ACTIVITY: Please repeat all of the records, keeping every word unchanged.

*** Opening PROVIDED DATA ***

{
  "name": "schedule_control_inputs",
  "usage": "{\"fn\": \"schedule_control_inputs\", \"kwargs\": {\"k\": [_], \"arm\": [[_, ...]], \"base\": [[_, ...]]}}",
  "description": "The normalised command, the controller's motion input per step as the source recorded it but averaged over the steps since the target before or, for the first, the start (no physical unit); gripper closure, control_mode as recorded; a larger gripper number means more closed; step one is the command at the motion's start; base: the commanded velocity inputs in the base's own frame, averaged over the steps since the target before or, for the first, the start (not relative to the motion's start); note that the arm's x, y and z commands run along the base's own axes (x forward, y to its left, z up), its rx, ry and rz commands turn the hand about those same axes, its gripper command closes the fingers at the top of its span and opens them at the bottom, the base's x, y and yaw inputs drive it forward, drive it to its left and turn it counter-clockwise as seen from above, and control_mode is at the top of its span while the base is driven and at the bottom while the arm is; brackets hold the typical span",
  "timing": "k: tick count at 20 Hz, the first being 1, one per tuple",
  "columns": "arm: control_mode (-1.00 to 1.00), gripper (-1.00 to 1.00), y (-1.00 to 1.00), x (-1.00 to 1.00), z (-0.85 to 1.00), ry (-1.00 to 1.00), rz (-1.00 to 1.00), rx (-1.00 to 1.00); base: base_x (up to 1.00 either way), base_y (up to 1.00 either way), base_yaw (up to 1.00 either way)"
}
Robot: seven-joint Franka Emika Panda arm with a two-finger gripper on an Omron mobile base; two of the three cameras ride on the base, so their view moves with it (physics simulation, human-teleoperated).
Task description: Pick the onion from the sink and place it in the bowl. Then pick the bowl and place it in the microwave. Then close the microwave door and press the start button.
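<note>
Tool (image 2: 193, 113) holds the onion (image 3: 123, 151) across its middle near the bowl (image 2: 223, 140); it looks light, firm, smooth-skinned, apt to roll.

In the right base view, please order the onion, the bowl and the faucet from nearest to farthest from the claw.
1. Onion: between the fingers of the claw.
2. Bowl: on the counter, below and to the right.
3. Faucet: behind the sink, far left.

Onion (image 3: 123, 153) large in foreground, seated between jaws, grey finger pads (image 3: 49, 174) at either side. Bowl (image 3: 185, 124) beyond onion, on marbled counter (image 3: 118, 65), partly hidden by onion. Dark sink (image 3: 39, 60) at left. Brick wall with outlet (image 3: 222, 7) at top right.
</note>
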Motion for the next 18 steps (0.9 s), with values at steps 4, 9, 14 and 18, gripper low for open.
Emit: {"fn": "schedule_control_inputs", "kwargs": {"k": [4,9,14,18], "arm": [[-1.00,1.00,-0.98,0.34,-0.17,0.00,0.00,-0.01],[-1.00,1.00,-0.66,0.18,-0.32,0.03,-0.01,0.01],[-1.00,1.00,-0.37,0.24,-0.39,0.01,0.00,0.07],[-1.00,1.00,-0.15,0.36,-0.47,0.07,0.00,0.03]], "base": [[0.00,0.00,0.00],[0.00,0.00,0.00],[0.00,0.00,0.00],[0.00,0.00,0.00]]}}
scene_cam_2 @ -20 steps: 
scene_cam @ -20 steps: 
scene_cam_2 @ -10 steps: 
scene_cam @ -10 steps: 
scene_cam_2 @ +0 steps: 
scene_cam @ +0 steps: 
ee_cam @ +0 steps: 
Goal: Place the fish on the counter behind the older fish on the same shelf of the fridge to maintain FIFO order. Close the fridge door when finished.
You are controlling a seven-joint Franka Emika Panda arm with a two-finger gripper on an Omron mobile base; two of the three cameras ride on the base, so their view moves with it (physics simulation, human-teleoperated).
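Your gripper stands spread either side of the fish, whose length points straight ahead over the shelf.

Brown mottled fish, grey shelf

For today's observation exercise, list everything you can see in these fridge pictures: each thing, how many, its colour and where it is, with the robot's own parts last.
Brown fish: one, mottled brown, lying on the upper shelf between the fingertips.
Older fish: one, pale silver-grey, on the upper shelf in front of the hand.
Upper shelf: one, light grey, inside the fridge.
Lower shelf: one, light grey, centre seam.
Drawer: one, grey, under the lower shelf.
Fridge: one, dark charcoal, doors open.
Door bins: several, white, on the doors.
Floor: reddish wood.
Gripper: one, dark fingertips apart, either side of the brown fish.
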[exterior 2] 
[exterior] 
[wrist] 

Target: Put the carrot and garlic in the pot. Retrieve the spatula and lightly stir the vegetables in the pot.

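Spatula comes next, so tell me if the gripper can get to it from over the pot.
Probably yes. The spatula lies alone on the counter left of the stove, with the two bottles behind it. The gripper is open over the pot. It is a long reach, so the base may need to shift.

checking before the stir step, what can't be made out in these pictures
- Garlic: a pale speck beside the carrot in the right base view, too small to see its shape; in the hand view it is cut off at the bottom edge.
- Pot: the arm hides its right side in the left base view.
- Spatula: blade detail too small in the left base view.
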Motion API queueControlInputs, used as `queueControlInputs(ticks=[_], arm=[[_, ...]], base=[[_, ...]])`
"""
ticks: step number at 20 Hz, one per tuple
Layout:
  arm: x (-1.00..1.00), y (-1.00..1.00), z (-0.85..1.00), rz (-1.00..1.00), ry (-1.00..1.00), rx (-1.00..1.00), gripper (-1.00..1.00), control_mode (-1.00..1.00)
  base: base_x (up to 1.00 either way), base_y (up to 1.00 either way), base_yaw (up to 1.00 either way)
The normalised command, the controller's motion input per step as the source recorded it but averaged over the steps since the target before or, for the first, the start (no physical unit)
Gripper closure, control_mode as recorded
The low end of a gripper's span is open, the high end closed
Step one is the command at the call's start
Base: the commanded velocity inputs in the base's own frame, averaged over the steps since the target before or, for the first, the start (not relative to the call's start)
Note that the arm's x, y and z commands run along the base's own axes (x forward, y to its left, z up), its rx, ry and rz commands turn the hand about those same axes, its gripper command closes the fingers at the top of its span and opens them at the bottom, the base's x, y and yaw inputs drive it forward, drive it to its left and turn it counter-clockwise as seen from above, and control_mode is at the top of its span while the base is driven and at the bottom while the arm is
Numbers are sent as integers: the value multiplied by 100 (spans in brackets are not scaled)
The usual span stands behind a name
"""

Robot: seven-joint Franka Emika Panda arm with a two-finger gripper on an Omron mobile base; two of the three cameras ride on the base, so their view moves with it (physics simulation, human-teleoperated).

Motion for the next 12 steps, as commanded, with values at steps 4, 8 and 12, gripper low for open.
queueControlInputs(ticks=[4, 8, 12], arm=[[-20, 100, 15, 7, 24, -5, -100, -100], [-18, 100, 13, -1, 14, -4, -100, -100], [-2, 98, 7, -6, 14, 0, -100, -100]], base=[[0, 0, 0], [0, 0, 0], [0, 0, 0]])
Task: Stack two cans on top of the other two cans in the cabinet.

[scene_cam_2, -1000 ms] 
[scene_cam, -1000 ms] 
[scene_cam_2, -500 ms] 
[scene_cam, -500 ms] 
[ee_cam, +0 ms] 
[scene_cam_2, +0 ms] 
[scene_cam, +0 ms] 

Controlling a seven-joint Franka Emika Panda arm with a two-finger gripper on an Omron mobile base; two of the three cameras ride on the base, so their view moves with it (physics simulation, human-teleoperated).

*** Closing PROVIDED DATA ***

OUTPUT OF THE TASK:
{
  "name": "schedule_control_inputs",
  "usage": "{\"fn\": \"schedule_control_inputs\", \"kwargs\": {\"k\": [_], \"arm\": [[_, ...]], \"base\": [[_, ...]]}}",
  "description": "The normalised command, the controller's motion input per step as the source recorded it but averaged over the steps since the target before or, for the first, the start (no physical unit); gripper closure, control_mode as recorded; a larger gripper number means more closed; step one is the command at the motion's start; base: the commanded velocity inputs in the base's own frame, averaged over the steps since the target before or, for the first, the start (not relative to the motion's start); note that the arm's x, y and z commands run along the base's own axes (x forward, y to its left, z up), its rx, ry and rz commands turn the hand about those same axes, its gripper command closes the fingers at the top of its span and opens them at the bottom, the base's x, y and yaw inputs drive it forward, drive it to its left and turn it counter-clockwise as seen from above, and control_mode is at the top of its span while the base is driven and at the bottom while the arm is; brackets hold the typical span",
  "timing": "k: tick count at 20 Hz, the first being 1, one per tuple",
  "columns": "arm: control_mode (-1.00 to 1.00), gripper (-1.00 to 1.00), y (-1.00 to 1.00), x (-1.00 to 1.00), z (-0.85 to 1.00), ry (-1.00 to 1.00), rz (-1.00 to 1.00), rx (-1.00 to 1.00); base: base_x (up to 1.00 either way), base_y (up to 1.00 either way), base_yaw (up to 1.00 either way)"
}
Robot: seven-joint Franka Emika Panda arm with a two-finger gripper on an Omron mobile base; two of the three cameras ride on the base, so their view moves with it (physics simulation, human-teleoperated).
Task description: Pick the onion from the sink and place it in the bowl. Then pick the bowl and place it in the microwave. Then close the microwave door and press the start button.
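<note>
Tool (image 2: 193, 113) holds the onion (image 3: 123, 151) across its middle near the bowl (image 2: 223, 140); it looks light, firm, smooth-skinned, apt to roll.

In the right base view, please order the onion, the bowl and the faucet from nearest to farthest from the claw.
1. Onion: between the fingers of the claw.
2. Bowl: on the counter, below and to the right.
3. Faucet: behind the sink, far left.

Onion (image 3: 123, 153) large in foreground, seated between jaws, grey finger pads (image 3: 49, 174) at either side. Bowl (image 3: 185, 124) beyond onion, on marbled counter (image 3: 118, 65), partly hidden by onion. Dark sink (image 3: 39, 60) at left. Brick wall with outlet (image 3: 222, 7) at top right.
</note>
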Motion for the next 18 steps (0.9 s), with values at steps 4, 9, 14 and 18, gripper low for open.
Emit: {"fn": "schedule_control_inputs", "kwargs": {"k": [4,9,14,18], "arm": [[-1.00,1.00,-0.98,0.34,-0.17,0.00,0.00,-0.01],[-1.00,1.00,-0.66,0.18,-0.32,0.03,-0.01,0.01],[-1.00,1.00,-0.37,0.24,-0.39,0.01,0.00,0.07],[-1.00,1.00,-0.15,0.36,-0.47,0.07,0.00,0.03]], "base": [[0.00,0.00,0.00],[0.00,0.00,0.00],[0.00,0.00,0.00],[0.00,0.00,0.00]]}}
scene_cam_2 @ -20 steps: 
scene_cam @ -20 steps: 
scene_cam_2 @ -10 steps: 
scene_cam @ -10 steps: 
scene_cam_2 @ +0 steps: 
scene_cam @ +0 steps: 
ee_cam @ +0 steps: 
Goal: Place the fish on the counter behind the older fish on the same shelf of the fridge to maintain FIFO order. Close the fridge door when finished.
You are controlling a seven-joint Franka Emika Panda arm with a two-finger gripper on an Omron mobile base; two of the three cameras ride on the base, so their view moves with it (physics simulation, human-teleoperated).
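Your gripper stands spread either side of the fish, whose length points straight ahead over the shelf.

Brown mottled fish, grey shelf

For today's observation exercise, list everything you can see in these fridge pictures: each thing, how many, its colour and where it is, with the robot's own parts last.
Brown fish: one, mottled brown, lying on the upper shelf between the fingertips.
Older fish: one, pale silver-grey, on the upper shelf in front of the hand.
Upper shelf: one, light grey, inside the fridge.
Lower shelf: one, light grey, centre seam.
Drawer: one, grey, under the lower shelf.
Fridge: one, dark charcoal, doors open.
Door bins: several, white, on the doors.
Floor: reddish wood.
Gripper: one, dark fingertips apart, either side of the brown fish.
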[exterior 2] 
[exterior] 
[wrist] 

Target: Put the carrot and garlic in the pot. Retrieve the spatula and lightly stir the vegetables in the pot.

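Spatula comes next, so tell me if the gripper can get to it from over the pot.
Probably yes. The spatula lies alone on the counter left of the stove, with the two bottles behind it. The gripper is open over the pot. It is a long reach, so the base may need to shift.

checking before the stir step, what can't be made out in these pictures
- Garlic: a pale speck beside the carrot in the right base view, too small to see its shape; in the hand view it is cut off at the bottom edge.
- Pot: the arm hides its right side in the left base view.
- Spatula: blade detail too small in the left base view.
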Motion API queueControlInputs, used as `queueControlInputs(ticks=[_], arm=[[_, ...]], base=[[_, ...]])`
"""
ticks: step number at 20 Hz, one per tuple
Layout:
  arm: x (-1.00..1.00), y (-1.00..1.00), z (-0.85..1.00), rz (-1.00..1.00), ry (-1.00..1.00), rx (-1.00..1.00), gripper (-1.00..1.00), control_mode (-1.00..1.00)
  base: base_x (up to 1.00 either way), base_y (up to 1.00 either way), base_yaw (up to 1.00 either way)
The normalised command, the controller's motion input per step as the source recorded it but averaged over the steps since the target before or, for the first, the start (no physical unit)
Gripper closure, control_mode as recorded
The low end of a gripper's span is open, the high end closed
Step one is the command at the call's start
Base: the commanded velocity inputs in the base's own frame, averaged over the steps since the target before or, for the first, the start (not relative to the call's start)
Note that the arm's x, y and z commands run along the base's own axes (x forward, y to its left, z up), its rx, ry and rz commands turn the hand about those same axes, its gripper command closes the fingers at the top of its span and opens them at the bottom, the base's x, y and yaw inputs drive it forward, drive it to its left and turn it counter-clockwise as seen from above, and control_mode is at the top of its span while the base is driven and at the bottom while the arm is
Numbers are sent as integers: the value multiplied by 100 (spans in brackets are not scaled)
The usual span stands behind a name
"""

Robot: seven-joint Franka Emika Panda arm with a two-finger gripper on an Omron mobile base; two of the three cameras ride on the base, so their view moves with it (physics simulation, human-teleoperated).

Motion for the next 12 steps, as commanded, with values at steps 4, 8 and 12, gripper low for open.
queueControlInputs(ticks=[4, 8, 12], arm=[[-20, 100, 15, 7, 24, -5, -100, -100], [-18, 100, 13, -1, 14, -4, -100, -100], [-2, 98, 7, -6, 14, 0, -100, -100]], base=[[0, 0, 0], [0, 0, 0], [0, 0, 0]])
Task: Stack two cans on top of the other two cans in the cabinet.

[scene_cam_2, -1000 ms] 
[scene_cam, -1000 ms] 
[scene_cam_2, -500 ms] 
[scene_cam, -500 ms] 
[ee_cam, +0 ms] 
[scene_cam_2, +0 ms] 
[scene_cam, +0 ms] 

Controlling a seven-joint Franka Emika Panda arm with a two-finger gripper on an Omron mobile base; two of the three cameras ride on the base, so their view moves with it (physics simulation, human-teleoperated).

The response is complete as it stands.